### TO DO
Once a line is found to contain "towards", copy it out of the listing.

### DATA RECORDS
----
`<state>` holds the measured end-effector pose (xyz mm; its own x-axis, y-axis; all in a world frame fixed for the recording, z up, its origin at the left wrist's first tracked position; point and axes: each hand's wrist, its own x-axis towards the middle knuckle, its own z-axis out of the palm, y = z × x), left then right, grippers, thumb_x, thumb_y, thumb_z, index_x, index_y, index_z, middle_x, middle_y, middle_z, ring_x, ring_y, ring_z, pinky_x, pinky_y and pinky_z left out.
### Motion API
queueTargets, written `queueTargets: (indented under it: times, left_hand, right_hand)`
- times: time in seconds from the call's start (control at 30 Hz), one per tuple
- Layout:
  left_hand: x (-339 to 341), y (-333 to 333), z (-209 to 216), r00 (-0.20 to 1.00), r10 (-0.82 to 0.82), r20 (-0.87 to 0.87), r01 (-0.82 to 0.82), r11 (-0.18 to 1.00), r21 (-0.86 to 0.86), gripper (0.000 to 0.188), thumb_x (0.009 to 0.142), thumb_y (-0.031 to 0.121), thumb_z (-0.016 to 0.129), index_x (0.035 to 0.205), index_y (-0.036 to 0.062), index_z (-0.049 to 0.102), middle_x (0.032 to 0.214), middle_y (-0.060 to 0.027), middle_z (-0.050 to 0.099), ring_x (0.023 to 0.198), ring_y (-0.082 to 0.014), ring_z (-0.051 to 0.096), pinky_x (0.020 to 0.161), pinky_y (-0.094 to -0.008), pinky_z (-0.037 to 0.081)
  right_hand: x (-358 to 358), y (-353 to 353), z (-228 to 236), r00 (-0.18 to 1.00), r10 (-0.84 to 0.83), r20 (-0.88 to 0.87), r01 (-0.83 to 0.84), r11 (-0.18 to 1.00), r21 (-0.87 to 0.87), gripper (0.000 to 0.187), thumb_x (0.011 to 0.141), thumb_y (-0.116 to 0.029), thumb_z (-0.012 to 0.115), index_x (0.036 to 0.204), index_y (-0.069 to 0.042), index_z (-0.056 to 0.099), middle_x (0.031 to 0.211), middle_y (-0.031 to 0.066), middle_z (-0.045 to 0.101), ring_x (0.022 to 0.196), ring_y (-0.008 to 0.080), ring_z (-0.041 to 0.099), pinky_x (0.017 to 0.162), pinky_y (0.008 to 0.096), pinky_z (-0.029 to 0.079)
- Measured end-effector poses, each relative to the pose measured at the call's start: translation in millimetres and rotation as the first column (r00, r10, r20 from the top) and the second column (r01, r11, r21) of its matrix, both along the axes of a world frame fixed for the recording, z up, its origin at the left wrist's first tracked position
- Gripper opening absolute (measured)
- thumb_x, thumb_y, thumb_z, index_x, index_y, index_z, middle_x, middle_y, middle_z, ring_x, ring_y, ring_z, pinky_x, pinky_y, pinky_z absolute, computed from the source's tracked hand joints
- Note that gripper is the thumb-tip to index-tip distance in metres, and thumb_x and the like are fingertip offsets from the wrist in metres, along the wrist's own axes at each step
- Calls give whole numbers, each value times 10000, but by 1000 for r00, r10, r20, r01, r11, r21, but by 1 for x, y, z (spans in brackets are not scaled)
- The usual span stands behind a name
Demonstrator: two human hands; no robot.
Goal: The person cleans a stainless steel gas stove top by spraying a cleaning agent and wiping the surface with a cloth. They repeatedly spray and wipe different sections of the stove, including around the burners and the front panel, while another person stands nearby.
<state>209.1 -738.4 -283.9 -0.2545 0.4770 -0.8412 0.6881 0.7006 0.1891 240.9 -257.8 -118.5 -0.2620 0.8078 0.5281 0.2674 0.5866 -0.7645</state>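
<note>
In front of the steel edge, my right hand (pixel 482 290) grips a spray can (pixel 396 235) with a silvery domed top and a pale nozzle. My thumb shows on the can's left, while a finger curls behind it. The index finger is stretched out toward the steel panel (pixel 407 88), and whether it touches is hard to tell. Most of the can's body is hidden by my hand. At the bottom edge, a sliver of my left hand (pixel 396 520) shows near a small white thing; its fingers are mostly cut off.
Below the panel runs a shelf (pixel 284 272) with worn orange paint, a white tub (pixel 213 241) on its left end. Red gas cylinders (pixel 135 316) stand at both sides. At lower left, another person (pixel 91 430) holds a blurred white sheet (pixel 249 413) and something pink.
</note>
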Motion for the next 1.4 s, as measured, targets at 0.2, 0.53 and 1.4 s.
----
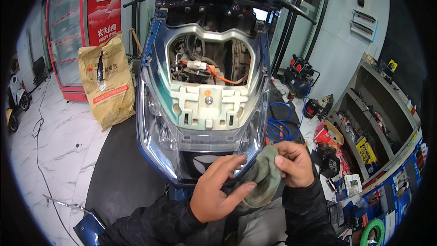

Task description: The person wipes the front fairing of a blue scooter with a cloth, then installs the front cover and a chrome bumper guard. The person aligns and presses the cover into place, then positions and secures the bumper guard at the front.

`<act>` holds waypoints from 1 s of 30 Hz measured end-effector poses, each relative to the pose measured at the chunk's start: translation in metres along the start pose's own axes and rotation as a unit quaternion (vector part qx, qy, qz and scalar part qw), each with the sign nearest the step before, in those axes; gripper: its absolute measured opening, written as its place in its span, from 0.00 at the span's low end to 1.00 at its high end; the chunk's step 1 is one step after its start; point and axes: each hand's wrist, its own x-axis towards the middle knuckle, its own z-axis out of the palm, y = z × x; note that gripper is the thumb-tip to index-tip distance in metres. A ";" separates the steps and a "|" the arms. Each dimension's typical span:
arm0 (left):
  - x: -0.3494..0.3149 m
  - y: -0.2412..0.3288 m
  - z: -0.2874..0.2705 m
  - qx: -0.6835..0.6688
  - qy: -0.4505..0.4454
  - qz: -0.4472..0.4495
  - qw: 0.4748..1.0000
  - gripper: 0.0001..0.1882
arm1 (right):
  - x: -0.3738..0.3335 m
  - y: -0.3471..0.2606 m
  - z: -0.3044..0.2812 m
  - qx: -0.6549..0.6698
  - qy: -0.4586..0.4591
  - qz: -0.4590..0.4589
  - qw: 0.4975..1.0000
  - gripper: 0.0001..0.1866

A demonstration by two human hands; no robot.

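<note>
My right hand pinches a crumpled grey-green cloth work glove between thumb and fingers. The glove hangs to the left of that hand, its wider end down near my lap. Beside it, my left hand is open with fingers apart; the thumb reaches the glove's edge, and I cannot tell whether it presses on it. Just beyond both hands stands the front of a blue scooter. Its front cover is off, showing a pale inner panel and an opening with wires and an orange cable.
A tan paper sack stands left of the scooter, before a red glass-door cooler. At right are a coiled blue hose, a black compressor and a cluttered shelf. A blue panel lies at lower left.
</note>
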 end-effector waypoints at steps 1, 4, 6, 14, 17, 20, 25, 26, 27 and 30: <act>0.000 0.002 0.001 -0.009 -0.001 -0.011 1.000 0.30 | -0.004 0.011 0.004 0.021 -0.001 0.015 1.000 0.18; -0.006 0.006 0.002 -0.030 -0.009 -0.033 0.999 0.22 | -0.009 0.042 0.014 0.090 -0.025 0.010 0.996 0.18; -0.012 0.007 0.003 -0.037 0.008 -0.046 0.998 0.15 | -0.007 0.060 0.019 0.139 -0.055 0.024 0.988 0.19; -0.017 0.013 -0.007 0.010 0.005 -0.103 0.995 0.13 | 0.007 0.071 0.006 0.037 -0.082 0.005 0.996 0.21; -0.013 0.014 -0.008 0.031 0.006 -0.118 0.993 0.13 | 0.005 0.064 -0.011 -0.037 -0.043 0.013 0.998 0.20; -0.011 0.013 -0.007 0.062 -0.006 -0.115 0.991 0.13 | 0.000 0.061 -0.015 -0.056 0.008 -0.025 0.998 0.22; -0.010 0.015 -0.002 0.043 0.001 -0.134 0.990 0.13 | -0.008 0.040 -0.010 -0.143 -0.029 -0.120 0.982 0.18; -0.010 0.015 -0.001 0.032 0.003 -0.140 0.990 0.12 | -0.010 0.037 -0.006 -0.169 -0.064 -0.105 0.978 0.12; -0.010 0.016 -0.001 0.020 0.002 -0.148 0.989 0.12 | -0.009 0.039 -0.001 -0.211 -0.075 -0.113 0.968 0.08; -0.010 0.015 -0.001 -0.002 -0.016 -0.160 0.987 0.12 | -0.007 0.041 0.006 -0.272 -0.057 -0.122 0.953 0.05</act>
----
### SOLUTION
`<state>` holds the measured end-effector pose (xyz mm; its own x-axis, y-axis; all in a world frame fixed for the recording, z up, its origin at the left wrist's first tracked position; point and axes: each hand's wrist, its own x-axis towards the middle knuckle, its own z-axis out of the palm, y = z × x), left then right, grippers, thumb_x, thumb_y, thumb_z, index_x, index_y, index_z, middle_x, middle_y, middle_z, ring_x, ring_y, ring_z, pinky_x, pinky_y and pinky_z left out.
`<act>` holds waypoints from 1 s of 30 Hz measured end-effector poses, each relative to the pose measured at the chunk's start: translation in metres along the start pose's own axes and rotation as a unit quaternion (vector part qx, qy, qz and scalar part qw), each with the sign nearest the step before, in those axes; gripper: its absolute measured opening, written as its place in its span, from 0.00 at the span's low end to 1.00 at its high end; the chunk's step 1 is one step after its start; point and axes: each hand's wrist, its own x-axis towards the middle knuckle, its own z-axis out of the palm, y = z × x; note that gripper is the thumb-tip to index-tip distance in metres. A ";" separates the steps and a "|" the arms. Each dimension's typical span:

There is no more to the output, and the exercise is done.